Strategie – ein Begriff, der in der Geschäftswelt allgegenwärtig ist. Von strategischen Projekten über Planungen bis hin zu Sitzungen – alles trägt dieses Etikett. Doch was verbirgt sich hinter diesem vielzitierten Konzept? Überraschenderweise herrscht darüber mehr Unklarheit als man vermuten würde.
Viele verwechseln simple Planung mit echtem strategischem Denken – ein Irrtum, der weitreichende Konsequenzen haben kann. In diesem Artikel werden wir gemeinsam ergründen, was Strategie tatsächlich bedeutet und welche Denkweise sie erfordert. Wir werden die gängigen Missverständnisse aufdecken und ein klareres Bild davon zeichnen, wie effektive Strategie aussieht und funktioniert.
Inhalt
Strategie ist alt
Das Wort Strategie leitet sich vom griechischen strategos ab, was sich aus den Worten stratos für Heer und agein für führen zusammensetzt. Das verrät uns den Ursprung des Konzepts: Das Militär. Und dort haben strategische Überlegungen eine lange Historie. Der chinesische General Sunzi schrieb Die Kunst des Krieges vor rund 2.500 Jahren. In der Neuzeit wurde das Thema immer wichtiger. Im 19. Jahrhundert sind große Denker wie von Clausewitz und von Molke zu nennen. Vor allem Letzterer hat einen Strategiebegriff geprägt, der noch heute relevant ist. In der Wirtschaft wurde der Begriff in den 50er Jahren in den Business Policy-Kurs an der Harvard Business School aufgenommen. Seitdem haben sich viele Theoretiker und Praktiker mit Strategie beschäftigt. Dort sind Michael E. Porter, Henry Mitzberg oder Roger Martin zu nennen.
Vordenker sind zeitlos
Wie angesprochen ist von Moltkes Verständnis von Strategie heute noch bedeutend. Er definierte Strategie als „ein System der Aushülfen. Sie ist mehr als Wissenschaft, ist die Übertragung des Wissens auf das praktische Leben, die Fortbildung des ursprünglich leitenden Gedankens entsprechend den stets sich ändernden Verhältnissen, ist die Kunst des Handelns unter dem Druck der schwierigsten Bedingungen.“ Große Worte für jemanden, den seine Zeitgenossen als großen Schweiger kannten. Seine Anmerkung, dass Strategie mehr als Wissenschaft ist, wird erst richtig verständlich, wenn wir ihn mit der vorherrschenden Lehrmeinung des 19. Jahrhunderts vergleichen. Damals wurde Strategie als eine auf festen wissenschaftlichen Prinzipien basierende Disziplin betrachtet. Von Moltke argumentierte, dass die Komplexität und Dynamik realer Konflikte nicht allein durch theoretische Modelle erfasst werden können, sondern eine flexible Anwendung des Wissens in der Praxis erfordern. Diese Diskussion führen wir heute immer noch, weil ein großer Teil der Welt nicht anerkennt, dass die Realität zu komplex und dynamisch für Vorhersagen ist.
Immer noch relevant
Relevant sind seine Gedanken zur Strategie heute noch. Das wird deutlich, wenn wir uns die einzelnen Aspekte seiner Definition ansehen:
- Strategie ist mehr als reine Wissenschaft – sie erfordert die praktische Anwendung von Wissen in realen Situationen.

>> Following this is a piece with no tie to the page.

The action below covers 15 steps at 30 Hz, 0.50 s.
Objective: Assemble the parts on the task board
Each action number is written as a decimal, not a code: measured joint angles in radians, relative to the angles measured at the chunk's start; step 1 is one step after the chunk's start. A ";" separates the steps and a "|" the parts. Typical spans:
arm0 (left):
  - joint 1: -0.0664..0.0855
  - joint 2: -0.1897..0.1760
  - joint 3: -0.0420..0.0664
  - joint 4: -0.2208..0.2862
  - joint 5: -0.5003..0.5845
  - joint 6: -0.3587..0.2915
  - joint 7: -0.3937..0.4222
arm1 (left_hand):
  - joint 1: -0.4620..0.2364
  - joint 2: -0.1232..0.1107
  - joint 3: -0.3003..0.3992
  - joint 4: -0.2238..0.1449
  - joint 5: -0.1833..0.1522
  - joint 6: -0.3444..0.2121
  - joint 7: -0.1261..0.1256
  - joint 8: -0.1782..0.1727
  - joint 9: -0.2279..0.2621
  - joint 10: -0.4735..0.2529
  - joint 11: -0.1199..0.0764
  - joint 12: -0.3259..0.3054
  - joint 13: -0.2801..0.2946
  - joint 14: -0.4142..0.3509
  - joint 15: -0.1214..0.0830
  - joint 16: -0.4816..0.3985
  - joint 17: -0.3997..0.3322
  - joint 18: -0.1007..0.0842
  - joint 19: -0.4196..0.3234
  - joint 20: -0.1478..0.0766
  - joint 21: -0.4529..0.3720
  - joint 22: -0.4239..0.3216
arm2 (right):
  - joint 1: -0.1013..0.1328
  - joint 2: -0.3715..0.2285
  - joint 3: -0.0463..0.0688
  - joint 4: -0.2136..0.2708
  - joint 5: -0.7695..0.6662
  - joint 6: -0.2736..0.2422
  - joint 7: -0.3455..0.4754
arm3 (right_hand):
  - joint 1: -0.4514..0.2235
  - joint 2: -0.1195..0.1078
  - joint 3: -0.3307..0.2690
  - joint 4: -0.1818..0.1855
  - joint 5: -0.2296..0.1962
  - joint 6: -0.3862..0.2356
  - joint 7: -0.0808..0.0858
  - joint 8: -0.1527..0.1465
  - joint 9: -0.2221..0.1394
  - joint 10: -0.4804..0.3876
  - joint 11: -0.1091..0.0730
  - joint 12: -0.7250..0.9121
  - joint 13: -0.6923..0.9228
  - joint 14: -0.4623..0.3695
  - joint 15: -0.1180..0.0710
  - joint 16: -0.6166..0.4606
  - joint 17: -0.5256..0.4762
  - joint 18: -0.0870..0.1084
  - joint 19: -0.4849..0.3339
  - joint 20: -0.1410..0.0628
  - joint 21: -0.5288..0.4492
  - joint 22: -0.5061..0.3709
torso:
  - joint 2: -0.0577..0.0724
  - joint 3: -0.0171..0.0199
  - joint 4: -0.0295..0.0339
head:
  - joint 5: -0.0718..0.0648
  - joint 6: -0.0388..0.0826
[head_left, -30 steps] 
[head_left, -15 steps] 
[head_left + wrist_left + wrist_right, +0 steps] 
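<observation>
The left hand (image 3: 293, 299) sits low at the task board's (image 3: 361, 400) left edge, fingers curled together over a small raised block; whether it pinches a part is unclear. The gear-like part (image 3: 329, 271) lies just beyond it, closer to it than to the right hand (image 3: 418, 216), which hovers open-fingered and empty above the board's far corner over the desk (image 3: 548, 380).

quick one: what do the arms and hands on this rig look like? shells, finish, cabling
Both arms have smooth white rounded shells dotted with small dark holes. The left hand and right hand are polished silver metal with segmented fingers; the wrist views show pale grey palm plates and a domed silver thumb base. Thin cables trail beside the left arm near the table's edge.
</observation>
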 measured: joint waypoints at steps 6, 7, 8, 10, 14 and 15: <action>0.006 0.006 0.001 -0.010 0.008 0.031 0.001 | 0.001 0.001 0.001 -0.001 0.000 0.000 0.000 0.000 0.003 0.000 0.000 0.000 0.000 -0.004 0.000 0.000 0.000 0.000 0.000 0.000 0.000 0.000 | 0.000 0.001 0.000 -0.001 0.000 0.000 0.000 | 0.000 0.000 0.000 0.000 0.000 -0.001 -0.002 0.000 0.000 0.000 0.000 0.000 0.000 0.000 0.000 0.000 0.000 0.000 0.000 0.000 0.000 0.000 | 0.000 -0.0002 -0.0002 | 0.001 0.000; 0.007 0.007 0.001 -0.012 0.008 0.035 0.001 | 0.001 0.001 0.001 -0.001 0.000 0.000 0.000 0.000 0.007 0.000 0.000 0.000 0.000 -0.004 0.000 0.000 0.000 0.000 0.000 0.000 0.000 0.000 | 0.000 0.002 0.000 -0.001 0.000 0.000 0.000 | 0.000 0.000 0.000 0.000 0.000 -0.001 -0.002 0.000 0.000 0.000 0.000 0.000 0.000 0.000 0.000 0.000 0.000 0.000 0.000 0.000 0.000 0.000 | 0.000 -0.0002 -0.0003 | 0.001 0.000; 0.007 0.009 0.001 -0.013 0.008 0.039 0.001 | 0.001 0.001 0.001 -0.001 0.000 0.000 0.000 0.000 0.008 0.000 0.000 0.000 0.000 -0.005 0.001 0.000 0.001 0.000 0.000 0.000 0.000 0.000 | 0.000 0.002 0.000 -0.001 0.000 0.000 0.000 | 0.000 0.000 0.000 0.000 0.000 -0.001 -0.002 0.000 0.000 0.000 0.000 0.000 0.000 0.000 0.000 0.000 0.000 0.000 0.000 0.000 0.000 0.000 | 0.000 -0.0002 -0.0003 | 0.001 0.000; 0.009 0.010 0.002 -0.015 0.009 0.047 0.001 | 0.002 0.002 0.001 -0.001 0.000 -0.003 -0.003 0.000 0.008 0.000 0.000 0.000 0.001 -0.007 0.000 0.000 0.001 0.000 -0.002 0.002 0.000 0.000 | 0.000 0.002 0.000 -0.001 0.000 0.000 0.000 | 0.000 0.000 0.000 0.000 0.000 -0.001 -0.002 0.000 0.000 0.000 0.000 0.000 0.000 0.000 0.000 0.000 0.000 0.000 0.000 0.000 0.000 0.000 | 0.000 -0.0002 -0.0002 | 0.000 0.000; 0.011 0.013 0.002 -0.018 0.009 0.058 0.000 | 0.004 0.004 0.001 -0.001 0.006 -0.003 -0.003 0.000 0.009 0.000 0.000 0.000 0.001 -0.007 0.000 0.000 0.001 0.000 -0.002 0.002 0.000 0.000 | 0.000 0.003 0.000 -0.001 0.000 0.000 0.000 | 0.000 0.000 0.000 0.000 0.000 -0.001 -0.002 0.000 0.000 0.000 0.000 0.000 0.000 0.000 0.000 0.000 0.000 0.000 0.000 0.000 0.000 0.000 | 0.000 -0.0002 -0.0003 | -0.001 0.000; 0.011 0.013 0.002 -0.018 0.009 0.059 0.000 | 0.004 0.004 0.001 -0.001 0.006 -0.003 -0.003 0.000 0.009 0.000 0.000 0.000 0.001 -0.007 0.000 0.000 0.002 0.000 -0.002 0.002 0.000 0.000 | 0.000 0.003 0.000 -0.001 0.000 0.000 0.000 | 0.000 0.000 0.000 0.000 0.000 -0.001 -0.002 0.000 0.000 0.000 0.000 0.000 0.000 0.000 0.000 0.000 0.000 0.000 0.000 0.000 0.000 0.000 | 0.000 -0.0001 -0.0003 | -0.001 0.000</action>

- Strategie beinhaltet die kontinuierliche Weiterentwicklung und Anpassung eines ursprünglichen leitenden Gedankens, um sich ständig ändernden Umständen gerecht zu werden.
- Strategie ist die Kunst des Handelns unter schwierigen und herausfordernden Bedingungen – sie erfordert Flexibilität und die Fähigkeit, unter Druck effektiv zu agieren.
Wen schwirren jetzt Worte wie agile, Adaptive Leadership, pivot, Iterative Strategy oder Resilience durch den Kopf? Von Moltke kannte die Worte nicht, aber wusste schon im 19. Jahrhundert um die Bedeutung der Konzepte.
Moderne Strategie
Nachdem das Konzept der Strategie ursprünglich aus dem Militärischen stammt, hat es seit einiger Zeit auch in der Wirtschaft Einzug gehalten. Erfolgreiche Unternehmen denken strategisch. Egal ob Konzern oder Kleinbetrieb – eine klare Strategie zahlt sich aus. Doch wie genau definieren Experten Strategie im Unternehmenskontext?
- Michael Porter sieht darin die Wahl einer einzigartigen Positionierung, um sich von Wettbewerbern abzuheben.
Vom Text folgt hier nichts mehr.